Within this material, how many lines have the string "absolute" in them? The answer is a number, with nothing added.

===============

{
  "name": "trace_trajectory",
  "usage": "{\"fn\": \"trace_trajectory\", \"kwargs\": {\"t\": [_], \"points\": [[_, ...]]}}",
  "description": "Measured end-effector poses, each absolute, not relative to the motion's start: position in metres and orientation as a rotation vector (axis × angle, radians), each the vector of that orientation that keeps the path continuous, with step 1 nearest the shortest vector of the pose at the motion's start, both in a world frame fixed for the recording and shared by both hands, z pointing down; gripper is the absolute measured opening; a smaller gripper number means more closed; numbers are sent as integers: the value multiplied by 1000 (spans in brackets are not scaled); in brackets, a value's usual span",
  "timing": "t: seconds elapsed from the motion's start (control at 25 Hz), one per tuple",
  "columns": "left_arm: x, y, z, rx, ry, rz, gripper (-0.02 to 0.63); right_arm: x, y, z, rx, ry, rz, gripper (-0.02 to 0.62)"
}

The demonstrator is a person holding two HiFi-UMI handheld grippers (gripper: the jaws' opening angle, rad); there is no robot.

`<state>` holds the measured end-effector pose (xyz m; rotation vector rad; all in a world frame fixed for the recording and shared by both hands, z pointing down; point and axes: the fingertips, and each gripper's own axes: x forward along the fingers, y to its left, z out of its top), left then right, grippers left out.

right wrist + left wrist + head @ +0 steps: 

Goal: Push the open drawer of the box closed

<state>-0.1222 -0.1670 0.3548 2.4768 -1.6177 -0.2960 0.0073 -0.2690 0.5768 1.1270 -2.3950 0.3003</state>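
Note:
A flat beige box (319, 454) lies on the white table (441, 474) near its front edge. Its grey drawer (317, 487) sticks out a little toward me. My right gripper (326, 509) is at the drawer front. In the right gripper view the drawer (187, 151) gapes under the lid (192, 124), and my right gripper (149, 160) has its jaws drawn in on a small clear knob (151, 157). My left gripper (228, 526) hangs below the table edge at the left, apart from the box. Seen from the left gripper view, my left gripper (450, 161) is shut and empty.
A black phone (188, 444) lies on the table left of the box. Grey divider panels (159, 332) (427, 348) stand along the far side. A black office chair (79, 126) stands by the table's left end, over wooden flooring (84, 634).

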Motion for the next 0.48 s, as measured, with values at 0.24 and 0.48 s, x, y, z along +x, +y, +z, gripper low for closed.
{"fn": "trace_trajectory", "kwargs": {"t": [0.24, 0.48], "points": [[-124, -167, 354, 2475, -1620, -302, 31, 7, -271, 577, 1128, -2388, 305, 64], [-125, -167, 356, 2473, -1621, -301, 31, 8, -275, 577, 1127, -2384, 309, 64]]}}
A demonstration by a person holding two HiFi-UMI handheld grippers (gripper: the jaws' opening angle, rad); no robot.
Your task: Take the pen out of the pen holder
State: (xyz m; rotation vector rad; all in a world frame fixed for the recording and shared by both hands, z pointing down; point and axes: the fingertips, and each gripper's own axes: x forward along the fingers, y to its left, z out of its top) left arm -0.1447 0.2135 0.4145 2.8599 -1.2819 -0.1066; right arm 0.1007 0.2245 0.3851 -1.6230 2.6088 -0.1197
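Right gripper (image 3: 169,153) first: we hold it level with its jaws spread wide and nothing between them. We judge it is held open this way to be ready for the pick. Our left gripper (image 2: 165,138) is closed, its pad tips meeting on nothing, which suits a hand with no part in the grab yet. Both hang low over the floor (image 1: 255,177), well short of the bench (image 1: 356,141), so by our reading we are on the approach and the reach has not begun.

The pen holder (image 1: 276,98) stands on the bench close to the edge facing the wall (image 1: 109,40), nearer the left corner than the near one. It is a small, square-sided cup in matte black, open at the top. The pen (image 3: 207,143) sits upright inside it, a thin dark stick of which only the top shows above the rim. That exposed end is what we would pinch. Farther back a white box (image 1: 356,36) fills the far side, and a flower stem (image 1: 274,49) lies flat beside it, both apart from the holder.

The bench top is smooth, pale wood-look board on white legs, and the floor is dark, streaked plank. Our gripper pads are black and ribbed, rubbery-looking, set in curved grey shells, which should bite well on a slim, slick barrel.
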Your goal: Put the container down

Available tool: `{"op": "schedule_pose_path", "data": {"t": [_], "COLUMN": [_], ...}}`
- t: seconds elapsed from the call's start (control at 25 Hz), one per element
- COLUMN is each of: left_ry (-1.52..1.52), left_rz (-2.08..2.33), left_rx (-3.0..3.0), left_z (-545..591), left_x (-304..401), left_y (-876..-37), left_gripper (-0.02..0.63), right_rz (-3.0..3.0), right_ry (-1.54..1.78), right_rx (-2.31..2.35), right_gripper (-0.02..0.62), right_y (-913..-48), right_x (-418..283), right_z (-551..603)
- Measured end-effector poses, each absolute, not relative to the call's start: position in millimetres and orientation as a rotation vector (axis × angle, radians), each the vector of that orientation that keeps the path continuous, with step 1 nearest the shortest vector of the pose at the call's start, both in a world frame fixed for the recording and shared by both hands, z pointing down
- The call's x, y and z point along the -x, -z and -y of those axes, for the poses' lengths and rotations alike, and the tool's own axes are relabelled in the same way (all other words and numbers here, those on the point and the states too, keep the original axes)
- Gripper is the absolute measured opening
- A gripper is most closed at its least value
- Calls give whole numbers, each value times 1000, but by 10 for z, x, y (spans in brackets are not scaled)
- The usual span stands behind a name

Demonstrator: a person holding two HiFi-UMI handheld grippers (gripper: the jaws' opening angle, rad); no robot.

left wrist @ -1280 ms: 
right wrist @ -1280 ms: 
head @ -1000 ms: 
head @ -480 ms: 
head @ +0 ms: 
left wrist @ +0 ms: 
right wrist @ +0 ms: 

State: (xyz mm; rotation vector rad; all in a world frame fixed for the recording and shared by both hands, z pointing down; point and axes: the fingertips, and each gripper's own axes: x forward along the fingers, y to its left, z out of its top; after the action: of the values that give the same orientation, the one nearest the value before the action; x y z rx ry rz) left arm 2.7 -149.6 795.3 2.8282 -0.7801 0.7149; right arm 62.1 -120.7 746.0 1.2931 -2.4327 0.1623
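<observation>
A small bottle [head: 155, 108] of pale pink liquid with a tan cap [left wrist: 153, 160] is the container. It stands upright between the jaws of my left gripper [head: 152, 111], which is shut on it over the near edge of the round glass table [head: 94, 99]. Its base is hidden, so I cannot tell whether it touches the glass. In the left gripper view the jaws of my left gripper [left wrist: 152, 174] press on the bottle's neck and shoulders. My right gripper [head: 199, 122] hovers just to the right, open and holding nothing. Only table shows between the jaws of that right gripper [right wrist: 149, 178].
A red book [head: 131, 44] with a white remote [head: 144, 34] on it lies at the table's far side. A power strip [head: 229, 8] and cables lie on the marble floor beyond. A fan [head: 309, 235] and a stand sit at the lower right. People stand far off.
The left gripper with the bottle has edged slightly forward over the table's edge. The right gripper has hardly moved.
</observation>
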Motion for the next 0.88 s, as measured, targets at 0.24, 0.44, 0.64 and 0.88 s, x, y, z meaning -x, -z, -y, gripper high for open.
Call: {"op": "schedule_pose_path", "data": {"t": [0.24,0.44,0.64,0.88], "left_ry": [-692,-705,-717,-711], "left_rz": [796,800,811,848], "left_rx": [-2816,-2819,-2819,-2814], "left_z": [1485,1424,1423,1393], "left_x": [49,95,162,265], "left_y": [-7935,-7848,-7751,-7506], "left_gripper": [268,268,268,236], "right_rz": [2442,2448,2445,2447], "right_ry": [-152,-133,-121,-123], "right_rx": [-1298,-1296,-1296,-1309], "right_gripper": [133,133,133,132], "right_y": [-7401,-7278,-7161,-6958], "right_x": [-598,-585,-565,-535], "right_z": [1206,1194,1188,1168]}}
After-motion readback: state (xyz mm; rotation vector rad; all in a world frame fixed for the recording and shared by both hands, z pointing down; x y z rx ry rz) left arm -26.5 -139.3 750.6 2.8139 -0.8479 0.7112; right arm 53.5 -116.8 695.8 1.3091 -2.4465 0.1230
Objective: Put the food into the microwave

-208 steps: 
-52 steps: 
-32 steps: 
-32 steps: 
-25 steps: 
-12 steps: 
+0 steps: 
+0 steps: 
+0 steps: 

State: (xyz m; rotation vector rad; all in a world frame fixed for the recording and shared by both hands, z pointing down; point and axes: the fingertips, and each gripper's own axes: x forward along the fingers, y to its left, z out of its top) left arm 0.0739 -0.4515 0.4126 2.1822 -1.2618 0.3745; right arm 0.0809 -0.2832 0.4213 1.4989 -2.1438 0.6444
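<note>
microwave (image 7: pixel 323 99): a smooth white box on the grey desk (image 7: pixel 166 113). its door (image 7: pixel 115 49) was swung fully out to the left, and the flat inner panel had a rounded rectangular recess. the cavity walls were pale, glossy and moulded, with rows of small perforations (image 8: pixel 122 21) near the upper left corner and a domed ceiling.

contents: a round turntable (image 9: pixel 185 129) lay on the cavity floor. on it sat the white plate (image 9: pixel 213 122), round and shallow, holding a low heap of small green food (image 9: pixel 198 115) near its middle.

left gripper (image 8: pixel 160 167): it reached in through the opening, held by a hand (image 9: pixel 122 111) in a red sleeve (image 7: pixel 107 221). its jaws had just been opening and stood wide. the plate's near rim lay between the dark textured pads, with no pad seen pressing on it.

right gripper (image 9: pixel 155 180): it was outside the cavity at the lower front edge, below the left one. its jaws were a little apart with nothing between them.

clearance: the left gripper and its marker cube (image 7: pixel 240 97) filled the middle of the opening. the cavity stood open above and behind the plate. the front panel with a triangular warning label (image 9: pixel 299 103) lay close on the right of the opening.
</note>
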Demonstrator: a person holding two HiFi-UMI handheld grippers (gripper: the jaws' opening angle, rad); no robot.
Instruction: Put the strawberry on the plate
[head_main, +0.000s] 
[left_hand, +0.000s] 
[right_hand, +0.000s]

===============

• _Output for this task_
3